Work to be completed: Restate each of the lines below word for word and drop every picture.

Dataset content:
++++++

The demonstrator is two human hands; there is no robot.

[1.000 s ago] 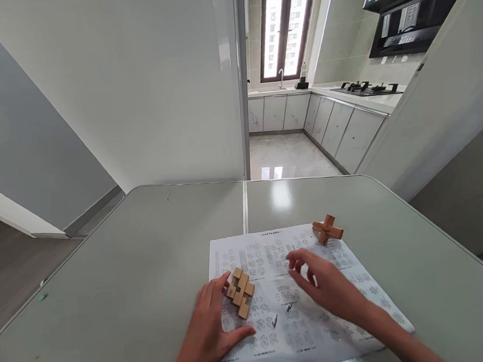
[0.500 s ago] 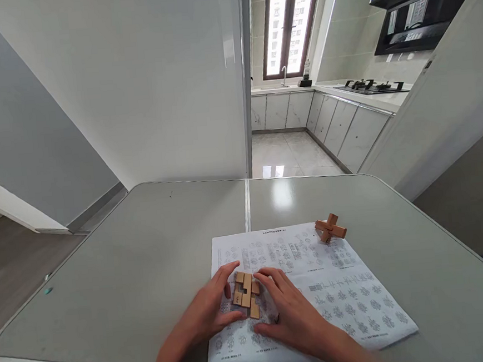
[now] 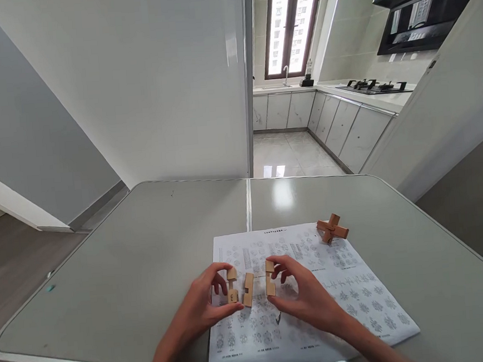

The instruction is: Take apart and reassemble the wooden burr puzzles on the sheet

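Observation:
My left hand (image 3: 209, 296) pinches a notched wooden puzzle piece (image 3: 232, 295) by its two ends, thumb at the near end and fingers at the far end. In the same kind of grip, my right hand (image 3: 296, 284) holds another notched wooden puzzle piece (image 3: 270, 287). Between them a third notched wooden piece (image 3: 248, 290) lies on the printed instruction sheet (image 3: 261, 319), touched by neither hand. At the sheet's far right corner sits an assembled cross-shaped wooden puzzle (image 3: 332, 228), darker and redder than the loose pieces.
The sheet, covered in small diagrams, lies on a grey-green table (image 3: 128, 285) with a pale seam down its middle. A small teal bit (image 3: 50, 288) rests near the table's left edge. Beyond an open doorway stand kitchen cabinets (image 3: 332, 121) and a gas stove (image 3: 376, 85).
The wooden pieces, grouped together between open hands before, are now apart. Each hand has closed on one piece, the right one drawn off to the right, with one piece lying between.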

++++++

Response area:
The demonstrator is two human hands; there is no robot.

[1.000 s ago] 
[0.500 s ago] 
[now] 

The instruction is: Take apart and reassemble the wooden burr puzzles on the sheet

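Observation:
My left hand (image 3: 209, 296) pinches a notched wooden puzzle piece (image 3: 232, 295) by its two ends, thumb at the near end and fingers at the far end. In the same kind of grip, my right hand (image 3: 296, 284) holds another notched wooden puzzle piece (image 3: 270, 287). Between them a third notched wooden piece (image 3: 248, 290) lies on the printed instruction sheet (image 3: 261, 319), touched by neither hand. At the sheet's far right corner sits an assembled cross-shaped wooden puzzle (image 3: 332, 228), darker and redder than the loose pieces.
The sheet, covered in small diagrams, lies on a grey-green table (image 3: 128, 285) with a pale seam down its middle. A small teal bit (image 3: 50, 288) rests near the table's left edge. Beyond an open doorway stand kitchen cabinets (image 3: 332, 121) and a gas stove (image 3: 376, 85).
The wooden pieces, grouped together between open hands before, are now apart. Each hand has closed on one piece, the right one drawn off to the right, with one piece lying between.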

No part of the exercise is left unanswered.